Message-ID:	4E79A6FF0200002500041506@gw.wicourts.gov
Views:	Raw Message \| Whole Thread \| Download mbox \| Resend email
Lists:	pgsql-performance

Shaun Thomas <sthomas(at)peak6(dot)com> wrote:
> Venkat Balaji wrote:

>> I see lot of free spaces or free pages in Tables and Indexes.
>> But, I need to give an exact calculation on how much space will
>> be reclaimed after VACUUM FULL and RE-INDEXING.
>
> Why?

I've been wondering that, too. And talking about the space being
"reclaimed" seems to be at odds with your subject line. The space
is given up by the database engine to the file system free space,
where reuse by the database will be much more expensive. For good
performance you want some free space in the tables and indexes,
where it can be allocated to new tuples without going out through OS
calls to the file system.

Clearly, if free space gets higher than necessary to support
creation of new tuples, it can start to harm performance, and you
may need to take aggressive action (such as CLUSTER) to reclaim it;
but any time you find it necessary to do *that* you should be
investigating what went wrong to put you in such a spot. Either
your autovacuum is (as Shaun suggested) not aggressive enough, or
you have some long running transaction (possibly "idle in
transaction") which is preventing vacuums from doing their work
effectively. Investigating that is going to help more than
calculating just how much space the database is going to give up to
file system free space.

-Kevin

From:	Venkat Balaji <venkat(dot)balaji(at)verse(dot)in>
To:	sthomas(at)peak6(dot)com, Kevin(dot)Grittner(at)wicourts(dot)gov
Cc:	PGSQL Performance <pgsql-performance(at)postgresql(dot)org>
Subject:	Re: : Performance Improvement Strategy
Date:	2011-09-21 16:13:45
Message-ID:	CAFrxt0hikCw7=O=v-yyQxvHog=kGZeTTTsgAauY8dktEDzOf0A@mail.gmail.com
Views:	Raw Message \| Whole Thread \| Download mbox \| Resend email
Lists:	pgsql-performance

Thank you very much for your detailed explanation !

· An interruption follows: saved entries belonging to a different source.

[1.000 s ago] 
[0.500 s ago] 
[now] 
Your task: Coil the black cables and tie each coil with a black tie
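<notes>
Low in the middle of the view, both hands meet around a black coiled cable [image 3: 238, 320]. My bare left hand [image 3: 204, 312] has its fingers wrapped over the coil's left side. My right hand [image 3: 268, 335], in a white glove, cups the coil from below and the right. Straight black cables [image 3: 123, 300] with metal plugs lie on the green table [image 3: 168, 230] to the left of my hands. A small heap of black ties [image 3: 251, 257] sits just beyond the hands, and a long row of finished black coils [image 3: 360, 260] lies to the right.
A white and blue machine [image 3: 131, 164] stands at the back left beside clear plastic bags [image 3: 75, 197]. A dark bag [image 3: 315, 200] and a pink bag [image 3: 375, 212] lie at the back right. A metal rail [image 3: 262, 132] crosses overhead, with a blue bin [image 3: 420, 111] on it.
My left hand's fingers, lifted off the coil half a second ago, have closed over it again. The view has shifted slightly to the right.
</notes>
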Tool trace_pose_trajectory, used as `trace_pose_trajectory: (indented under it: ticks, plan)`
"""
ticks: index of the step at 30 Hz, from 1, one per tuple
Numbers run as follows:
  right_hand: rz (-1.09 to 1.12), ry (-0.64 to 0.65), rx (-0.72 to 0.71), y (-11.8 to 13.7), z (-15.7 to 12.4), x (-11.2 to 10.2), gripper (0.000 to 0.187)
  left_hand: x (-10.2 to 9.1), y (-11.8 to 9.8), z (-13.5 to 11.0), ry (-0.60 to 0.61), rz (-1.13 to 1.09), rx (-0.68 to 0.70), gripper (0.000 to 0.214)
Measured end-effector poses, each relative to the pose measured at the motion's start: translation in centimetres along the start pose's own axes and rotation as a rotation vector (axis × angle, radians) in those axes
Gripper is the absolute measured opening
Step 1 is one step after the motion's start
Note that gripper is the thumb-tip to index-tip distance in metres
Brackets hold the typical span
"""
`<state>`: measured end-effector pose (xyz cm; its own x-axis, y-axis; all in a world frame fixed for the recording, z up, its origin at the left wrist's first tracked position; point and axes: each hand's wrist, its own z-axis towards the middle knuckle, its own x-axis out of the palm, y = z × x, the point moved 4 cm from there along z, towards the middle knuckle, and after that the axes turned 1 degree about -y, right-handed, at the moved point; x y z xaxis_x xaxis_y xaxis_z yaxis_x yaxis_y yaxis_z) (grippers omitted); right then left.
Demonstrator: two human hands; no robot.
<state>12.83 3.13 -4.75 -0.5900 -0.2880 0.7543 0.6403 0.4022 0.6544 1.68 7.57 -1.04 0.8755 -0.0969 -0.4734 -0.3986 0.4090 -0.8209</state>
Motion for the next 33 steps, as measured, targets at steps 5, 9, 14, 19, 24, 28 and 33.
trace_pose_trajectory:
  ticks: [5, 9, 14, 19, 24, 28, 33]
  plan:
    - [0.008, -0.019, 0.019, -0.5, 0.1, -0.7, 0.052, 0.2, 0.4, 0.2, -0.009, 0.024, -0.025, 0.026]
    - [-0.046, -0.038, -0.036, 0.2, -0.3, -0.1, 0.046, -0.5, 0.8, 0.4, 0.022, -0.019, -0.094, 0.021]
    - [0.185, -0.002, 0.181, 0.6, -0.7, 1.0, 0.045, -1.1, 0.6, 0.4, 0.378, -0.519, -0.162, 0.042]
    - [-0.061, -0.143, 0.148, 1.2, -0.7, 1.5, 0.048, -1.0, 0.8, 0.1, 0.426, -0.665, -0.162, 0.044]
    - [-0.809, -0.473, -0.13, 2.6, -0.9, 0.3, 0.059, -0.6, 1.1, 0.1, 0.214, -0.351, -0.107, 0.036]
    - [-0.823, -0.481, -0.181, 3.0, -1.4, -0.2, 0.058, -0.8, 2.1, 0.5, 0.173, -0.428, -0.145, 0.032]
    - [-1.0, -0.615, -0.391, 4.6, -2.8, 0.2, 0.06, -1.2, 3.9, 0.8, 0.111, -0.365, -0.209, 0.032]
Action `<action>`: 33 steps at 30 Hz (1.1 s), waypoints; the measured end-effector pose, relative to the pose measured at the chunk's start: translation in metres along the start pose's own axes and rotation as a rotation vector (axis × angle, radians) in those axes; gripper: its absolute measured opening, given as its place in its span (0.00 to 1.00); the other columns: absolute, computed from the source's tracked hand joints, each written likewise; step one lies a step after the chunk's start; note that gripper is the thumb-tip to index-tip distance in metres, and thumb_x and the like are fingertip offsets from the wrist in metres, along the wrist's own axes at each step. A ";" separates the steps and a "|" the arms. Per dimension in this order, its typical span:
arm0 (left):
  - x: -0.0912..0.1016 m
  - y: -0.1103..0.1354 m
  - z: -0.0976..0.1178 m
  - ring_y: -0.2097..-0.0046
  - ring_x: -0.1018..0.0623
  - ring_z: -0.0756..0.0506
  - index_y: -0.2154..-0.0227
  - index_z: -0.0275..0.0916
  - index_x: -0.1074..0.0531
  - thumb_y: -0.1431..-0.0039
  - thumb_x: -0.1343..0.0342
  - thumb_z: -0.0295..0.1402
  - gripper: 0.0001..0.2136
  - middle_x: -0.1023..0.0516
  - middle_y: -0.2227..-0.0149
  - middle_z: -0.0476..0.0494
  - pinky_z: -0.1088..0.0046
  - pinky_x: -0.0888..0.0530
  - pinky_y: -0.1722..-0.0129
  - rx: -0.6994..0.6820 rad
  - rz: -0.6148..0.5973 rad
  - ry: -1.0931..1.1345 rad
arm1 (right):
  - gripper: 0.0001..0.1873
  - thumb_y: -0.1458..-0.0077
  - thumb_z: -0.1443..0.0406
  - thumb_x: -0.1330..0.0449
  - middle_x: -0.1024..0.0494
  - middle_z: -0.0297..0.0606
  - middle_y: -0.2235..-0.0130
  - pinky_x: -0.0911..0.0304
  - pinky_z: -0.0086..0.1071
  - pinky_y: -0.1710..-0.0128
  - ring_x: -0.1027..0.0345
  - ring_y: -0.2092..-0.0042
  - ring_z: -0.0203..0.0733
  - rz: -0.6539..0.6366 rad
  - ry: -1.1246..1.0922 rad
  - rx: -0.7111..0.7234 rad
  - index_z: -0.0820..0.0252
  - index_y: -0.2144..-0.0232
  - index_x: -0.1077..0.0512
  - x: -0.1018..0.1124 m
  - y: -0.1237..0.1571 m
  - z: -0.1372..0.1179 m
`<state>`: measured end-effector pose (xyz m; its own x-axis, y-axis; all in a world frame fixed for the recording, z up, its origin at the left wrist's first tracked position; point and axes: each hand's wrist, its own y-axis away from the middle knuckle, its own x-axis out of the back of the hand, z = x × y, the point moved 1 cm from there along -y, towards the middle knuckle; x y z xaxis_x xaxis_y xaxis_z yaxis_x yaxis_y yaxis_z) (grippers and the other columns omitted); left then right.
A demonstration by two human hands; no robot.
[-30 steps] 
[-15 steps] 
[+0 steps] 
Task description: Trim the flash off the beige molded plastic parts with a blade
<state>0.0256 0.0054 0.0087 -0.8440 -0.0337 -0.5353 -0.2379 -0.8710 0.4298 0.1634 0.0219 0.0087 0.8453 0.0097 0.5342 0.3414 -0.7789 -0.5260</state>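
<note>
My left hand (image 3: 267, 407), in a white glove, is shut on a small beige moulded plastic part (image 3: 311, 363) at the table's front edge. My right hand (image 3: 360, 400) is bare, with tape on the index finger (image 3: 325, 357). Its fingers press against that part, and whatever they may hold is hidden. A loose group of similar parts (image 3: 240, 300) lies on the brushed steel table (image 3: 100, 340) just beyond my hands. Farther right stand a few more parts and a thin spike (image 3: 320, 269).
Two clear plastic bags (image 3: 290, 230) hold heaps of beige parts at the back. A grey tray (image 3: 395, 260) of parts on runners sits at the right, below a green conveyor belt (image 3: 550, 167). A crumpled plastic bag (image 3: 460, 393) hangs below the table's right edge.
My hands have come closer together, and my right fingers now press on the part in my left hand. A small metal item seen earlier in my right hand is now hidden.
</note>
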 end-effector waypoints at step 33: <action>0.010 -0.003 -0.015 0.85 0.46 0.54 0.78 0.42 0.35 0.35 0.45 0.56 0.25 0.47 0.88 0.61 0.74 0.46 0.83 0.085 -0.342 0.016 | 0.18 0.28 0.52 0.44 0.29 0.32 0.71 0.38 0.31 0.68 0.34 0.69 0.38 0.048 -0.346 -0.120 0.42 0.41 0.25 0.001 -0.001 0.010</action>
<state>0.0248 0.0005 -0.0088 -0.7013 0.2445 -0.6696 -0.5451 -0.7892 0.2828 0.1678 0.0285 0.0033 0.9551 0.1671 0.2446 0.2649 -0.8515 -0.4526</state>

I will be working on our existing "auto-vacuuming" strategy to see
if that's optimal. But, we do have VACUUM VERBOSE ANALYZE running at the
cluster level every day and auto-vacuum is aggressive for highly active
tables.

Today, we have vacuumed a 10GB table and the table size decreased to 5 GB.

I understand that, it would very expensive for the table to reclaim the
space back from the filesystem. We have decided to do the maintenance after
a thorough analysis and our databases were not subjected to any kind of
maintenance activity since 2 yrs (with downtime).

I as a DBA, suggested to perform VACUUM FULL and RE-INDEXING + ANALYZE to
ensure that IO performance and Indexing performance would be good and the PG
optimizer would pick up the optimal plan. As said earlier, our databases
have never been part of any re-organization since 2 years and are highly
transactional databases. I believe that, performing VACUUM FULL and
RE-INDEXING would have tightly packed rows (in every page) would ensure good
IOs.

I might have not put across the explanation in an understandable manner.

Please help me know the following -

1. When would pg_stat_user_tables will be updated and what would the
information show ?
2. Will the information about dead-rows and live-rows vanish after VACUUM or
ANALYZE or VACUUM FULL ?

I am just preparing a monitoring system which would help us know the rate of
bloats and data generation on daily basis.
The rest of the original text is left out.